2. Make sure the variable you'd like to mapify is an integer. 

In [None]:
##Importing the Vera Institutes Incrceration Trends - Ensuring that the FIPS_Code column exists

file = 'data/incarcerationtrends/incarceration_trends.csv'
df = pd.read_csv(file)
df = df.rename(columns={'fips':'FIPS_Code'})
len(df)

In [None]:
##Importing the Property Tax Data Frame - Ensuring that the FIPS_Code column exists.
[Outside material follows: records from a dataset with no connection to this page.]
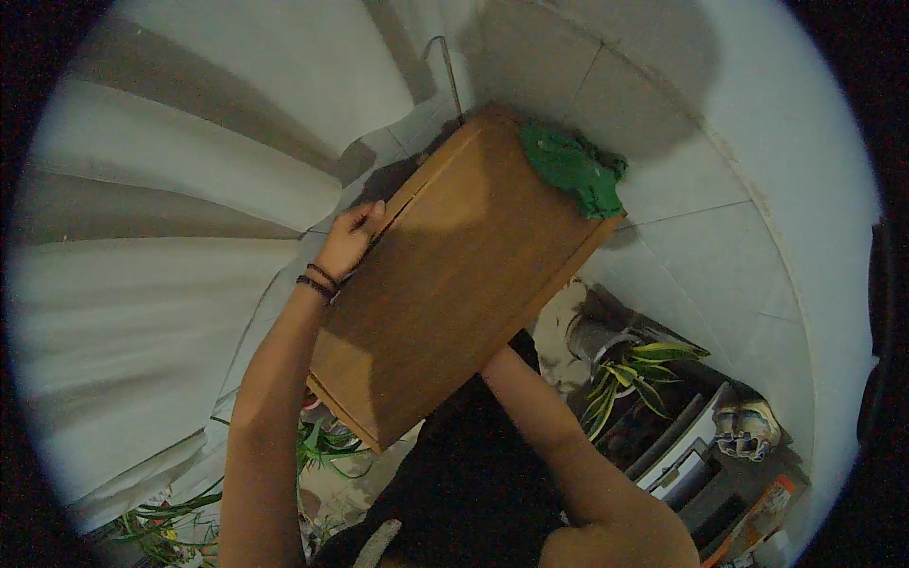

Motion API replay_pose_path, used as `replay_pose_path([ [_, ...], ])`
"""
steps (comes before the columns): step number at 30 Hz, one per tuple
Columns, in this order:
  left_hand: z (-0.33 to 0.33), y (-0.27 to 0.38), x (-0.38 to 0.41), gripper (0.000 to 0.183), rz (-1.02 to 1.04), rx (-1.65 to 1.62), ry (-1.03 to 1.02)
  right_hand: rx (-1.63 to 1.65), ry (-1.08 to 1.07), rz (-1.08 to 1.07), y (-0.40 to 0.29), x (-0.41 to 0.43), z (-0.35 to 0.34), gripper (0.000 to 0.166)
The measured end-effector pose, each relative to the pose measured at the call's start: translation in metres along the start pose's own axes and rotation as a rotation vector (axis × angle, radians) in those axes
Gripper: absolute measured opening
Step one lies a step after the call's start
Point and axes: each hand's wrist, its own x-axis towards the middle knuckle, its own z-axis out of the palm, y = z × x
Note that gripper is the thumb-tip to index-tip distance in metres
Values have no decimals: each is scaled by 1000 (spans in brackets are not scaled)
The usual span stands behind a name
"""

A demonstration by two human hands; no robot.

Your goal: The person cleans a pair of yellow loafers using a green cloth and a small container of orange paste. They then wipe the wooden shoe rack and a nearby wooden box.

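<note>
A brown wooden box-like panel (454,263) is tilted across the middle of the view, with a seam along its upper left edge. Around that edge curl the fingers of my left hand (349,238), the thumb uppermost. Two dark bands (318,280) circle the left wrist. My right forearm (547,412) reaches under the panel's lower right edge; the panel hides the right hand, so its grip cannot be seen. A crumpled green cloth (577,169) lies over the panel's far right corner.
White curtains (177,142) hang on the left beside a pale tiled wall (682,184). At lower right are a potted snake plant (643,369), a small skull-like ornament (747,429) and a white device (682,461). Green plants (330,444) grow at lower left. A thin bent rod (449,71) stands behind the panel.
</note>
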Motion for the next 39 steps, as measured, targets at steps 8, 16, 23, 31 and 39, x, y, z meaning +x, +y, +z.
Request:
replay_pose_path([
  [8, 3, -2, -1, 51, -161, -49, -28, -5, 24, 0, 1, -1, 2, 90],
  [16, 5, 10, -4, 52, -159, -114, -37, -16, 36, 1, 2, -5, 4, 88],
  [23, 2, 3, 2, 49, -151, 82, -54, -14, 36, -7, 2, -6, 7, 87],
  [31, -1, 11, -4, 51, -195, 17, -22, 128, -131, -64, -22, -60, -9, 85],
  [39, 0, 13, -5, 50, -226, 13, -27, 49, 69, -132, -13, -88, 7, 51],
])
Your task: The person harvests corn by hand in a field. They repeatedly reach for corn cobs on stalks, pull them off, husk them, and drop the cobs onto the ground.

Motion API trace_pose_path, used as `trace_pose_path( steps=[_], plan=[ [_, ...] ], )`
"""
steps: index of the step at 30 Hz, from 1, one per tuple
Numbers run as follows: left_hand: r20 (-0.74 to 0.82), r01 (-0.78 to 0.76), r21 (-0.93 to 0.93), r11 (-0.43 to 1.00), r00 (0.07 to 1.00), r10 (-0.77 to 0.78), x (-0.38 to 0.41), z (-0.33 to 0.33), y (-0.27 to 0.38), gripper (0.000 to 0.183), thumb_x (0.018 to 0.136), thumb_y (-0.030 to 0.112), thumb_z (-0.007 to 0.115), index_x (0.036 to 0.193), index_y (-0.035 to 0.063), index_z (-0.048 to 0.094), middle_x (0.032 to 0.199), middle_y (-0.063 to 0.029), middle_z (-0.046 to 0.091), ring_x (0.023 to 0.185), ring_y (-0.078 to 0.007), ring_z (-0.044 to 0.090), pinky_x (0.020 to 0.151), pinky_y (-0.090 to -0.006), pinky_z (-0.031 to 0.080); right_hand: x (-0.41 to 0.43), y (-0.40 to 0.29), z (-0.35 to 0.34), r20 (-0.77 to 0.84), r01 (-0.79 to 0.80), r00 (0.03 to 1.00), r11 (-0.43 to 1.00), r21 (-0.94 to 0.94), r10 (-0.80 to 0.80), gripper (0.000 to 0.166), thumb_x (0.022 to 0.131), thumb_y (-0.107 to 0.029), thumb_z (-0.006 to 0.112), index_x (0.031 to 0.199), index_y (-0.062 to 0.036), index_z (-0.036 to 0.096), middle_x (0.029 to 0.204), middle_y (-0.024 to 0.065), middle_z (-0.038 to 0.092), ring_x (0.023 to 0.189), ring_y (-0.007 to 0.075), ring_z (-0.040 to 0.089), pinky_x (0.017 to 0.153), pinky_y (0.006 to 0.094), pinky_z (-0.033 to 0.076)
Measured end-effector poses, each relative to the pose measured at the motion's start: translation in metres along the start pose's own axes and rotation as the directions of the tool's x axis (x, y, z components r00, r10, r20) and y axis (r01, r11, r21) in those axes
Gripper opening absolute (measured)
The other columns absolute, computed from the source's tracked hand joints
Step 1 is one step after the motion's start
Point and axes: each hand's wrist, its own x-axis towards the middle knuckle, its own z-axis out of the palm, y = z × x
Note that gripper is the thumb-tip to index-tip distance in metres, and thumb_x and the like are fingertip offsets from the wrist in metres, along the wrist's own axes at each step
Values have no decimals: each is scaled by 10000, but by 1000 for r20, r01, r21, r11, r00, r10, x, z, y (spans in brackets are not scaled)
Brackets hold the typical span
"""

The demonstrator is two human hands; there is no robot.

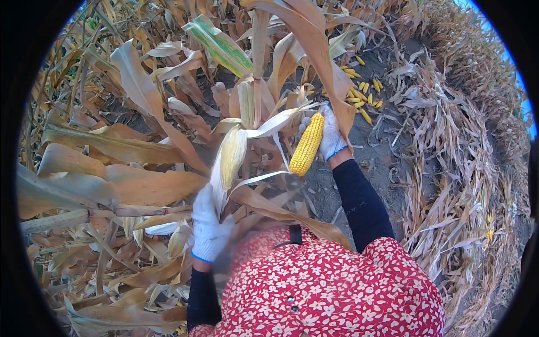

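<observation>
My right hand (330, 132), in a white knit glove with a blue cuff edge, grips a bare yellow ear of corn (307, 145). The ear slants down toward me, its kernels exposed. Left of it, a pale peeled corn husk (233, 153) hangs from a standing dry corn stalk (257, 63), with strips spread toward the ear. My left hand (212, 229), gloved the same way, is at the husk's lower end. Its thumb stands apart from the straight fingers, and the husk's tip lies between them. Whether the glove presses on the husk is hard to see.
Several husked ears (358, 94) lie on bare soil (374, 143) beyond my right hand. Dry corn leaves (147, 177) crowd the left side, and a long brown leaf (324, 54) arches beside my right wrist. A band of flattened stalks and husks (446, 202) runs along the right.
</observation>
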Motion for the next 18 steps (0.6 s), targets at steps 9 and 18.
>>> trace_pose_path(
  steps=[9,18],
  plan=[
    [471,-354,-189,916,786,401,55,86,113,488,789,340,742,1146,27,628,972,-168,700,993,-353,660,895,-479,495,-115,0,-79,-51,174,985,920,351,-166,426,1023,-464,440,996,-62,580,884,107,638,812,258,633,753,438,540],
    [741,52,-567,822,469,481,-40,153,170,503,1011,473,504,850,31,683,693,-186,622,633,-340,610,628,-444,463,-196,86,-304,-656,533,667,842,87,-354,528,983,-571,418,1010,-73,592,971,110,658,916,306,632,856,481,510]
  ],
)
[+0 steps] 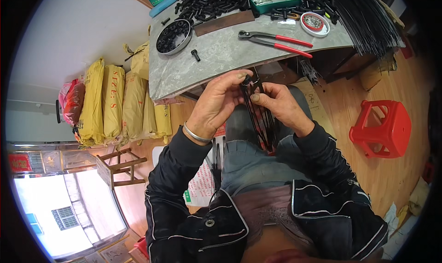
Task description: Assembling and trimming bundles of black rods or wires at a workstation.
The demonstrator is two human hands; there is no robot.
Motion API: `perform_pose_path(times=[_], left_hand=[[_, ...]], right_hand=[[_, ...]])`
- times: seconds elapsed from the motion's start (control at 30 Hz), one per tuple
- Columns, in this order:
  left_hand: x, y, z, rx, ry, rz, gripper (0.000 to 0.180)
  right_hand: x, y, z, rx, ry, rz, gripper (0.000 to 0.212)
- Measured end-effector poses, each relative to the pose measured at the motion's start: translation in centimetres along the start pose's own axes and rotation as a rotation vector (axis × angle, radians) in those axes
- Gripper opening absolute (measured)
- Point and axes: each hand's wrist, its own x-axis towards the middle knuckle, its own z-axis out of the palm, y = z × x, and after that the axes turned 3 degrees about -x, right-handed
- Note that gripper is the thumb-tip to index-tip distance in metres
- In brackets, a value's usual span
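Note:
Over my lap, both hands work at the top of a bundle of thin black ribs (258, 120), which looks like an umbrella frame. My left hand (218, 99), with a bangle at its wrist, pinches the small black hub (249, 80) at the upper end between thumb and fingers. On the other side, my right hand (282, 105) is closed on the ribs just below the hub, its thumb laid against them. The lower ends of the ribs hang between my legs. Fingertips hide part of the join at the hub.
On the grey table (216, 51) are red-handled pliers (281, 42), a round dish of black parts (174, 36), a dish of small metal pieces (314, 23), a green box (275, 1) and long black rods (363, 19). A red stool (384, 128) stands right; yellow sacks (113, 99) stand left.

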Motion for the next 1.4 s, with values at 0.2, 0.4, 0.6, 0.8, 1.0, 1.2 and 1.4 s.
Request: perform_pose_path(times=[0.2, 0.4, 0.6, 0.8, 1.0, 1.2, 1.4], left_hand=[[0.1, -0.2, -0.2, -0.035, 0.061, 0.0, 0.016], [0.5, -0.4, -1.1, -0.038, 0.042, -0.01, 0.013], [0.9, -0.3, -1.6, -0.034, 0.013, -0.013, 0.014], [0.9, -0.4, -1.1, -0.012, 0.039, 0.019, 0.02], [1.2, -0.8, -1.3, -0.007, 0.075, 0.042, 0.024], [1.4, -0.6, -1.3, 0.013, 0.067, 0.033, 0.022], [1.2, -0.2, -0.7, 0.137, 0.056, 0.097, 0.024]], right_hand=[[0.1, 0.0, 0.1, -0.014, 0.002, -0.003, 0.022], [0.5, 0.3, 0.2, -0.018, 0.009, -0.005, 0.022], [0.8, 0.0, 0.4, -0.025, 0.011, 0.002, 0.022], [1.1, 0.1, 0.2, -0.062, -0.004, 0.016, 0.021], [1.3, 0.3, 0.2, -0.056, 0.025, -0.008, 0.022], [1.3, 0.2, 0.1, -0.055, 0.021, -0.008, 0.021], [1.3, 0.5, -0.4, -0.067, 0.002, 0.042, 0.018]])
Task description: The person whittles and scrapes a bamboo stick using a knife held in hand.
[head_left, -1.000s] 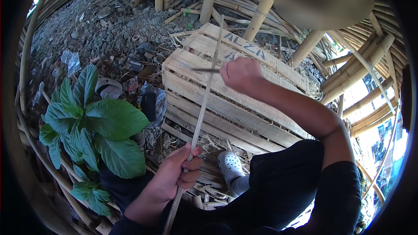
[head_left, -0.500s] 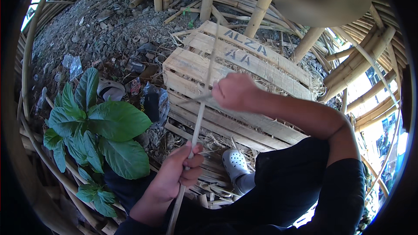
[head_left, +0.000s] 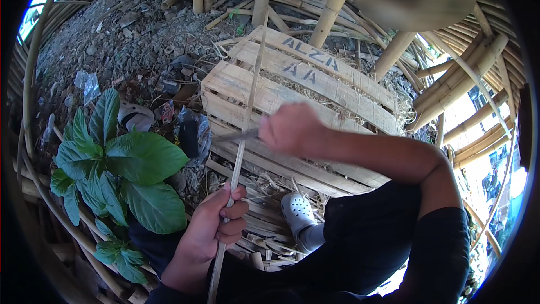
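Gripping a long thin bamboo strip [head_left: 242, 135], the left hand [head_left: 216, 222] is clenched around its lower part, near the person's lap. The strip runs steeply upward across a wooden slatted crate [head_left: 315, 87] lying on the ground. The right hand [head_left: 289, 129], blurred, is closed on the handle of a knife [head_left: 236, 134], whose blade lies across the strip about halfway up its length. Below the crate, thin bamboo shavings litter the ground beside a white perforated clog [head_left: 298, 211]. A broad-leaved green plant [head_left: 121, 171] stands to the left, just beside the left hand, and thick bamboo poles [head_left: 332, 0] rise behind the crate
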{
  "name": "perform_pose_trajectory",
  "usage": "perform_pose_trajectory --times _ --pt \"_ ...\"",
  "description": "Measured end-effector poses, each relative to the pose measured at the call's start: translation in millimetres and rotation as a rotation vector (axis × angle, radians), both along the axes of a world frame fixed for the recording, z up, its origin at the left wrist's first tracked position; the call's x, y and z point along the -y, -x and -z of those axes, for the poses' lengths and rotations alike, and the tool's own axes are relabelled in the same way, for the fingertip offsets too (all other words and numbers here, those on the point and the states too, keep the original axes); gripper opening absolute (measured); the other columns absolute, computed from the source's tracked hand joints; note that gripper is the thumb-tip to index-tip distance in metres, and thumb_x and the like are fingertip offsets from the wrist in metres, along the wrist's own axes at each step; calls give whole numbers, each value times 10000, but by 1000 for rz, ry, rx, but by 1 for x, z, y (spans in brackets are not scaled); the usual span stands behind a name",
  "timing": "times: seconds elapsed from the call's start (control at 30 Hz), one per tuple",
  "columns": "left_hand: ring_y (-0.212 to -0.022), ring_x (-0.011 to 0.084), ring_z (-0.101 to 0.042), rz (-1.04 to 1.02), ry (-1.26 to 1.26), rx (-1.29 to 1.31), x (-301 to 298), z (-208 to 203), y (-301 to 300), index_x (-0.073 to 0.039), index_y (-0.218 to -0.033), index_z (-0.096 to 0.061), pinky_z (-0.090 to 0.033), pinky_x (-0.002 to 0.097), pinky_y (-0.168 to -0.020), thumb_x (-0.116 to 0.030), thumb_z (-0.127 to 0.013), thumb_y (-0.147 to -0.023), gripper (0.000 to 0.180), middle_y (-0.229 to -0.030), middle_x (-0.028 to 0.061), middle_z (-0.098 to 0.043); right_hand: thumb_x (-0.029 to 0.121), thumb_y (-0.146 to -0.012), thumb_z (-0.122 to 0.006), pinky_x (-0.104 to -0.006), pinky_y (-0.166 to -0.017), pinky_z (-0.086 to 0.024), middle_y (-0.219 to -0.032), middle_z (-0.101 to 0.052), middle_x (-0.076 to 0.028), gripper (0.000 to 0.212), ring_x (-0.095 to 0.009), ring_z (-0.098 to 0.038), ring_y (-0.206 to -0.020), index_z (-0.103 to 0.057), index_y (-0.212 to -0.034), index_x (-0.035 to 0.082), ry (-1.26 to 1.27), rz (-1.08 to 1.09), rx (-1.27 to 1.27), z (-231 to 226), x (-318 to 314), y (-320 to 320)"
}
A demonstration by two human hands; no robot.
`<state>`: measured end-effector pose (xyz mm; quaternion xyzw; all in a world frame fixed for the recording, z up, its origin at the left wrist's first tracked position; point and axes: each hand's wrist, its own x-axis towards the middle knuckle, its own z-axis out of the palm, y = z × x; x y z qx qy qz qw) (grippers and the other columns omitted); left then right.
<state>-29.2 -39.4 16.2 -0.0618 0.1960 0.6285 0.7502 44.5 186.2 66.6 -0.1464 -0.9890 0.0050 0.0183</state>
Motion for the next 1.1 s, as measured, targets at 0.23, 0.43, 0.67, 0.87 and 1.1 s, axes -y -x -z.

file = 'data/PropertyTaxDF.csv'
df2 = pd.read_csv(file)
df2 = df2.rename(columns={'County_Fip':'FIPS_Code'})
df2['Average_House_Value']=df2['Average_House_Value'].replace(',','', regex=True)
df2['Average_House_Value']=df2['Average_House_Value'].astype(int)
df2['Average_RE_Tax_Per_$1000']=df2['Average_RE_Tax_Per_$1000'].replace(',','', regex=True)
df2['Average_RE_Tax_Per_$1000']=df2['Average_RE_Tax_Per_$1000'].astype(int)
df2['Average_House_Value']=df2['Average_House_Value'].replace(',','', regex=True)
df2['Average_House_Value']=df2['Average_House_Value'].astype(int)
len(df2)

# USING THE MAP GENERATOR 

* Firstly, look at the columns, to identify the variables of interest. 
* After choosing a column of interest, ensure that it's a properly formatted integer and look at the summary statistics (in order to choose appropriate boundaries for the color schemes). 
* If necessary, use existing columns to create new variables, such as ratios. 

In [None]:
## Looking at variables of interest.
#list(df.columns),list(df2.columns)

In [None]:
## Fiddle with columns to create some new variables:

df['county_state'] = df['county_name']+', '+df['state'] ## So that the state is included in the tooltip. 
df['black_prison_ratio'] = df['black_prison_pop']/df['black_pop_15to64'] ## Ratio of Black prison population to total Black population 15 to 64
df['white_prison_ratio'] = df['white_prison_pop']/df['white_pop_15to64'] ## Ratio of Black prison population to total Black population 15 to 64
df['incar_rate'] = df['total_prison_pop']/df['total_pop'] # Proportion of total population that is prisoners
df['black_ratio'] = df['black_pop_15to64']/df['total_pop_15to64'] ## Proportion of total population (15 to 64) that is Black

In [None]:
#df['white_prison_adm_rate'].describe(), df['incar_rate'].describe(),df['black_prison_ratio'].describe(), df['black_pop_ratio'].describe()

In [None]:
#Proof of Concept 
## DF2 IS THE PROPERTY TAX BY COUNTIES DATA SET
df2.columns

## The Bokeh visualization library was used to create a function that takes the following parameters:

* **df** - the name of the data frame 
* **year** - int - the year of interest (there is also a version for data frames without years)
* **county_name_column** - str - the name of the counties as per the data frame
* **variable_column** - str - the variable of interest in the data frame
* **colors** - str - choice of color scheme from Color Brewer palette https://rdrr.io/cran/RColorBrewer/man/ColorBrewer.html 
* **low** - int - the min of the color scheme 
* **high** - int - the max of the color scheme 
* **title** - str - the title of the map


In [None]:
map_gen.getmap(
    df = df2, ## NAME OF DATA FRAME - in this case, property taxes by county 
    county_name_column = 'County_Name', ## Column with names of counties
    variable_column = 'Average_House_Value', ## Column with variable of interest
    colors = 'PuOr', ## Color scheme
    low = 50000, # Min palette 
    high = 300000, #Max palette
    title = 'Average Home Value' #Tite of plot
)

# Telling the Story of Mass Incarceration with Maps

In [None]:
### TECHNICAL PROBLEM ### YEARS 1996 to 2004 don't seem to work for some reason and I have no idea why. 

## **Georgia**

In exploring the Vera Institute's incarceration data, it made sense to start at the beginning. Using the map generator to look at incarceration rates in **1970** (the first year of available data), we see that only Georgia has any data at all (**MAP 1**). What does this mean? One way to interpret it is that Georgia was home to the vast majority of incarcerated Americans in 1970. Alternatively, one might note that perhaps Georgia started collecting incarceration data relatively early. The correct interpretation might be a mix of both. Perhaps Georgia was at the vanguard of data collection regarding prisoners in part due to it's extensive incarceration aparatus. After all, social science data collection is never independent from realities of political economy. 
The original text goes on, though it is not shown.